I'm not completely clear what your filterContents() and split_string() are actually trying to do (throwing away some HTML tag contents and then word splitting), so let me talk through a similar problem that doesn't have that complexity folded into it.

Let's assume we have a function strip_tags() which returns just the textual content of an HTML document, and your get_page() function. We want to build up a Xapian database where

each document represents the resource representation pulled from a particular URL
the "words" in that representation (having been passed through strip_tags()) become searchable terms that index those documents
each document contains as its document data the URL it was all pulled from.

So you could index as follows:

import xapian
def index_url(database, url):
    text = strip_tags(get_page(url))
    doc = xapian.Document()

    # TermGenerator will split text into words
    # and then (because we set a stemmer) stem them
    # into terms and add them to the document
    termgenerator = xapian.TermGenerator()
    termgenerator.set_stemmer(xapian.Stem("en"))
    termgenerator.set_document(doc)
    termgenerator.index_text(text)

    # We want to be able to get at the URL easily
    doc.set_data(url)
    # And we want to ensure each URL only ends up in
    # the database once. Note that if your URLs are long
    # then this won't work; consult the FAQ on unique IDs
    # for more: http://trac.xapian.org/wiki/FAQ/UniqueIds
    idterm = 'Q' + url
    doc.add_boolean_term(idterm)
    db.replace_document(idterm, doc)

# then index an example URL
db = xapian.WritableDatabase("exampledb", xapian.DB_CREATE_OR_OPEN)

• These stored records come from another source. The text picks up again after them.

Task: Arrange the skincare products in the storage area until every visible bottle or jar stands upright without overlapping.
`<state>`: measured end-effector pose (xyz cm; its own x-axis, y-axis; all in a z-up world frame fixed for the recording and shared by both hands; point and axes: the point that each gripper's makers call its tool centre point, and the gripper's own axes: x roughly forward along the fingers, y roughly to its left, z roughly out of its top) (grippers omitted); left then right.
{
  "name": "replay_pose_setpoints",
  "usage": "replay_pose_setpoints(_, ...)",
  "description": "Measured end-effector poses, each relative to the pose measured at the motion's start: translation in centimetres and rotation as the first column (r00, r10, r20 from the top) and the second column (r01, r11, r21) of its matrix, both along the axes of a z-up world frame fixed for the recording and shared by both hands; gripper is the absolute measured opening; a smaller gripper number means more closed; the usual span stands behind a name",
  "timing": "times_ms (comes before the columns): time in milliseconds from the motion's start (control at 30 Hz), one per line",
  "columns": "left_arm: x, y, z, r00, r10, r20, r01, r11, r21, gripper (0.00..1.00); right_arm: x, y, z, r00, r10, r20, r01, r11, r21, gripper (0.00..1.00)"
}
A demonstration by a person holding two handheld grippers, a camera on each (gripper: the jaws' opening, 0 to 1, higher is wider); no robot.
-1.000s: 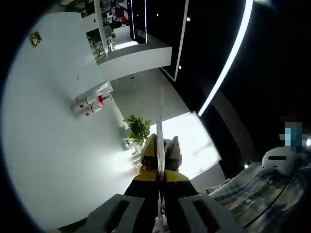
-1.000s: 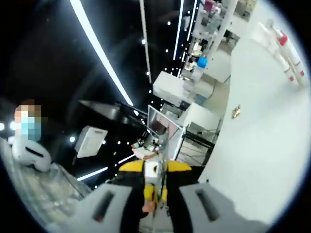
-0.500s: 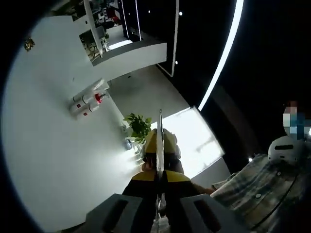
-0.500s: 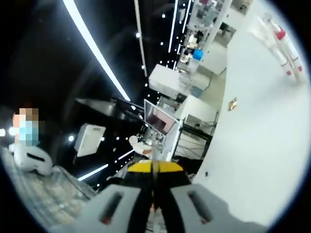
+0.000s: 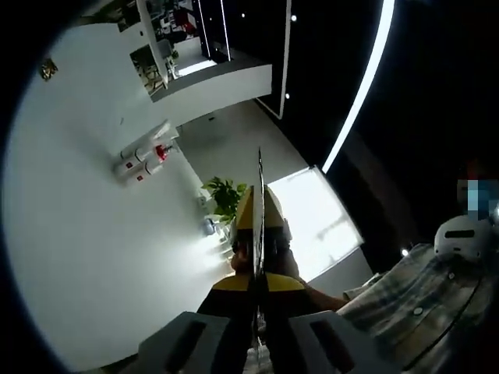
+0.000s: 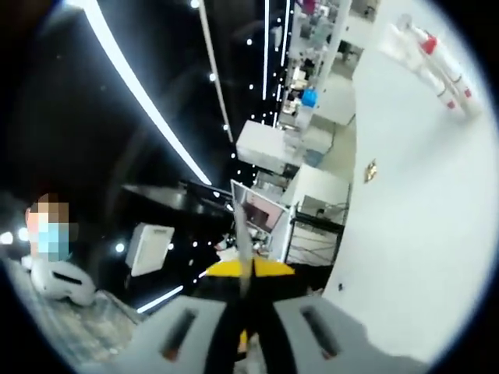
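Two grippers, both raised and rolled hard over, aimed at the room.

Left gripper view: my left gripper [image 5: 258, 276] has its yellow-tipped jaws pressed together with nothing between them. It points toward a bright window [image 5: 316, 226] and a potted plant [image 5: 225, 195] far ahead. A white wall [image 5: 70, 210] fills the left side; two white bottles with red marks [image 5: 144, 158] sit against it, well apart from the jaws, up and left of them. I cannot tell if these are skincare products. A plaid sleeve [image 5: 405, 292] and a white headset [image 5: 461, 238] lie at the right.

Right gripper view: my right gripper [image 6: 243, 312] also has its jaws together, holding nothing. It points at white cabinets [image 6: 269, 148] under ceiling light strips [image 6: 144, 97]. The same white bottles [image 6: 437, 62] show far up and right, well apart from the jaws.
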<state>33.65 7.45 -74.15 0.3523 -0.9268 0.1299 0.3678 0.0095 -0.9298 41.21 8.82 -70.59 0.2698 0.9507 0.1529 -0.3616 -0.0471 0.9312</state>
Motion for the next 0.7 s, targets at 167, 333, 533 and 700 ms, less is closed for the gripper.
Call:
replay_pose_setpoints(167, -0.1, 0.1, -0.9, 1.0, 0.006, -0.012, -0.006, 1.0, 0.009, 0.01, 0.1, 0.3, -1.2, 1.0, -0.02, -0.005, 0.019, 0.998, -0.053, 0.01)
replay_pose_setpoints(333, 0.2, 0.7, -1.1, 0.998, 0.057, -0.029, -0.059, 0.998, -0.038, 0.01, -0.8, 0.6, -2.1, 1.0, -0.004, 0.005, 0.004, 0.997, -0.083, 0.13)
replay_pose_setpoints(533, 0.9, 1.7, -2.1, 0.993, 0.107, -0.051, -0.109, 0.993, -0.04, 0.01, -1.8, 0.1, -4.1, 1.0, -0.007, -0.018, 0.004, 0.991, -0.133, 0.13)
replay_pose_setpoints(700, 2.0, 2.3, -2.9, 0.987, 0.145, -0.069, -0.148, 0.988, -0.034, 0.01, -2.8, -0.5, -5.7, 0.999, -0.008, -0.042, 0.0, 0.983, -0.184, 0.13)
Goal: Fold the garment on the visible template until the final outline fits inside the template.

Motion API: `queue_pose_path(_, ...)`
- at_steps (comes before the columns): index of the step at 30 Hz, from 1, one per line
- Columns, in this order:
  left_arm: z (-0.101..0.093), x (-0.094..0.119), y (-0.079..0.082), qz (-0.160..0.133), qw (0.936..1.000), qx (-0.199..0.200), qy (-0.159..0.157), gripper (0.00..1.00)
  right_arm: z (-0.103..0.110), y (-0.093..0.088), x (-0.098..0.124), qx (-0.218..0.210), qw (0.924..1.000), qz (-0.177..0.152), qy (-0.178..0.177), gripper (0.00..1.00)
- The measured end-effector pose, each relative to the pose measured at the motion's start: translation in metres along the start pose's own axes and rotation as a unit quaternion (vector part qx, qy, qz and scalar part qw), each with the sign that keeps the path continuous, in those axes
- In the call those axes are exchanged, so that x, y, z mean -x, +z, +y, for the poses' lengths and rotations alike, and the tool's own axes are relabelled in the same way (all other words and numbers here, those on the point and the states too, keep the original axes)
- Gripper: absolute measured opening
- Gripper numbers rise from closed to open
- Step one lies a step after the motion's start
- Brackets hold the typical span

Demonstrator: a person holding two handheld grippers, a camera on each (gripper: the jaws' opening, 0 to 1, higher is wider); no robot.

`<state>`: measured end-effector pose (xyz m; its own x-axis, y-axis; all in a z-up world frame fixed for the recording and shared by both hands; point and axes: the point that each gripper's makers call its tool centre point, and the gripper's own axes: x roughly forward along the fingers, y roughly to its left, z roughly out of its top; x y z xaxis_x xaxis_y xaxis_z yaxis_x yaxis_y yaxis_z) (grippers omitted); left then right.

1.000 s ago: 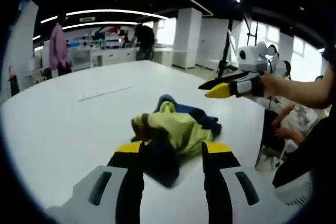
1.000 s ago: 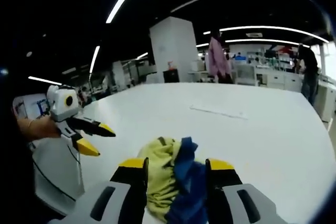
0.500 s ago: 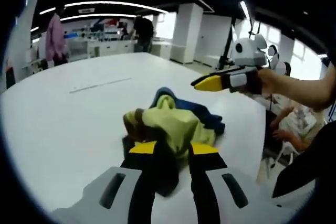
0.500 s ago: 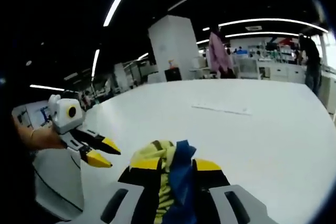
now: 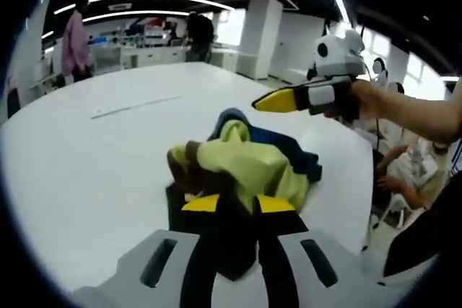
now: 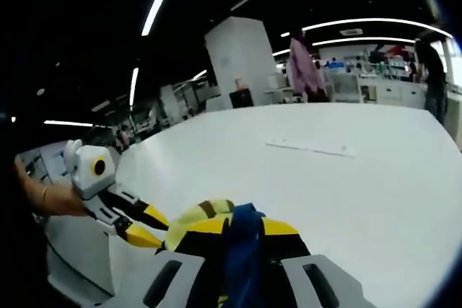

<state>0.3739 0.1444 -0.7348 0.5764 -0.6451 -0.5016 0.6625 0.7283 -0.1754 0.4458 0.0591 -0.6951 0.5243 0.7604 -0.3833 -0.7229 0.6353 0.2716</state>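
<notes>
Both tongs gripping the garment [image 5: 242, 167]: left tongs [image 5: 237, 205] pinching dark cloth, right tongs [image 6: 234, 227] clamping a blue fold. Lying bunched on the desk [image 5: 86, 156], nearer than a second ago, jaws now closed in. Probably starting the spread; next, lifting and pulling corners apart.

No words, numbers, labels or brand marks can be read in either view (the distant shelves and benches in the room behind are far too blurred to make out any lettering).
</notes>
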Motion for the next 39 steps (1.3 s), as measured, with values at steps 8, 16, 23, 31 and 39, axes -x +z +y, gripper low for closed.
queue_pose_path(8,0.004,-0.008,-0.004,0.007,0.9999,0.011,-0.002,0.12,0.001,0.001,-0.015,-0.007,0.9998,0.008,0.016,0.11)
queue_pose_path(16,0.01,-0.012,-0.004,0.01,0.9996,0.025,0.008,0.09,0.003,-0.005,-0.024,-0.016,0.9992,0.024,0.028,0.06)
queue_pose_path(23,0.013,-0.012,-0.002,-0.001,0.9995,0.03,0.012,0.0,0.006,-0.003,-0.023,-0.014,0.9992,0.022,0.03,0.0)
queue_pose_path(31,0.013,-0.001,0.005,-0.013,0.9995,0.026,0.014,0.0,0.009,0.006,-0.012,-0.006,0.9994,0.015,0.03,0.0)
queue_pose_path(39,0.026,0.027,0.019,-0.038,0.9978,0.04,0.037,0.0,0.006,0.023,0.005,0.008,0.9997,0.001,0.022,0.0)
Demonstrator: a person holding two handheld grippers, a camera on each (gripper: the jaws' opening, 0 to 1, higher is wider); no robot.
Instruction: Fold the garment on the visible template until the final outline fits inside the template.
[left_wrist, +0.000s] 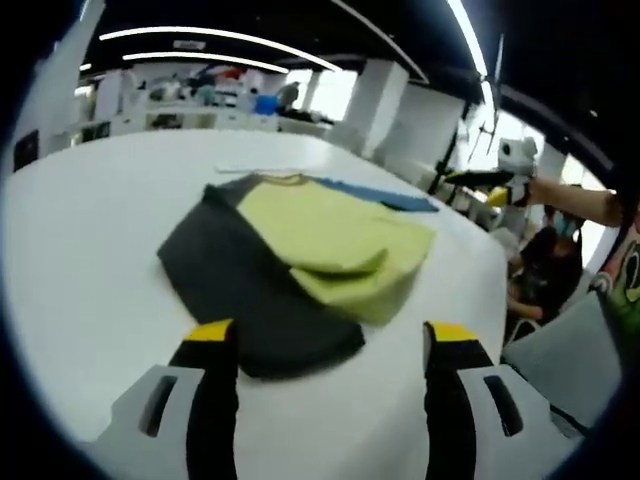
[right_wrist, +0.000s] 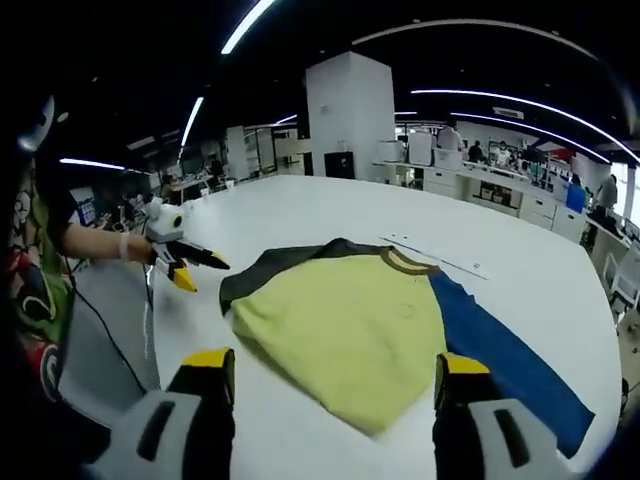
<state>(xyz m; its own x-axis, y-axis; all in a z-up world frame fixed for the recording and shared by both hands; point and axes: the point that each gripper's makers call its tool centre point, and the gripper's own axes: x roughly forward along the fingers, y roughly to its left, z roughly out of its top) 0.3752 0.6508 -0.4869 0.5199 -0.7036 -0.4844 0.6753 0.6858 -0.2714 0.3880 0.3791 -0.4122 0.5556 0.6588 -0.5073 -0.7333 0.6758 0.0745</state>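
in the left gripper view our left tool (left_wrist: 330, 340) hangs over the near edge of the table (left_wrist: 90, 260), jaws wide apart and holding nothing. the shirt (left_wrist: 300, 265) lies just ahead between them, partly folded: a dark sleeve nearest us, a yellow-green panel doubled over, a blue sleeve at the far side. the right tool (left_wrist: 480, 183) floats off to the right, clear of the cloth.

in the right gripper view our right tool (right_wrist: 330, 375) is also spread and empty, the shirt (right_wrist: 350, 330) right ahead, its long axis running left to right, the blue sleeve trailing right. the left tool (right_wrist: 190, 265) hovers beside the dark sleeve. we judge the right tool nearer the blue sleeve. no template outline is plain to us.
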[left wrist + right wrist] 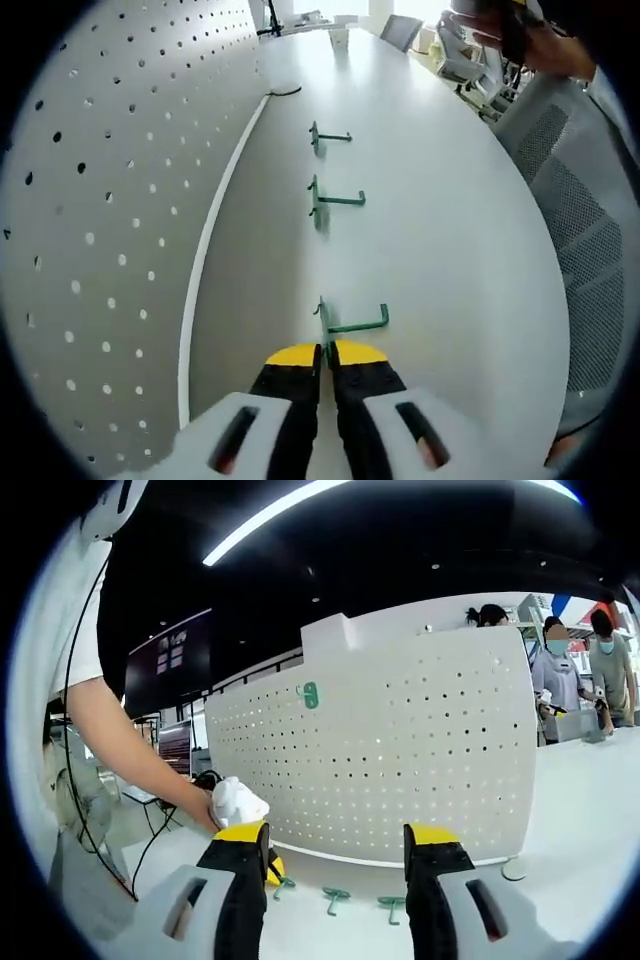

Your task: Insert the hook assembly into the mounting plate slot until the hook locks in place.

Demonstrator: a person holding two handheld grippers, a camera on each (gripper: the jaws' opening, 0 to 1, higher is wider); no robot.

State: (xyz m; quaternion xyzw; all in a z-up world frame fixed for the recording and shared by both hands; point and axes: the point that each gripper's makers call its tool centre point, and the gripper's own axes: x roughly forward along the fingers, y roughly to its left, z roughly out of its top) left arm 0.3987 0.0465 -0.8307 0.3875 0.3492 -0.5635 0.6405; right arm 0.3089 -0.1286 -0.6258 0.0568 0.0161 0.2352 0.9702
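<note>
Between my left tool (328,352) tips I see almost no gap: the yellow-capped jaws are pressed together just behind the nearest green hook (350,322), and I cannot tell whether they pinch its backplate or merely sit clenched against it. That hook lies flat on the white table (450,220), with two more green hooks, a middle hook (333,198) and a far hook (328,137), lined up beyond it, well apart from each other and beside the foot of the white pegboard (110,200). My right tool (338,848) hangs released, jaws spread wide and grasping nothing, looking at the face of the pegboard (400,750) from across the table, where the three hooks (335,896) show small at its base. A small green piece (310,694) is already fixed high on the board; it is too small for me to say whether it is a locked hook. I judge the task barely begun: no hook on the table has been lifted toward the holes, and pick-up, alignment and locking all remain. A person's bare arm (130,750) reaches in from the left, and people stand at the far right behind the board.
</note>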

index_url(db, "https://stackoverflow.com/")

Searching is then simple, although it can obviously get more sophisticated if needed:

qp = xapian.QueryParser()
qp.set_stemmer(xapian.Stem("en"))
qp.set_stemming_strategy(qp.STEM_SOME)
query = qp.parse_query('question')
query = qp.parse_query('question and answer')
enquire = xapian.Enquire(db)
enquire.set_query(query)
for match in enquire.get_mset(0, 10):
    print match.document.get_data()

which will display 'https://stackoverflow.com/', since 'question and answer' is on the homepage when you aren't logged in.

I'd recommend checking out the Xapian getting started guide both for concepts and code.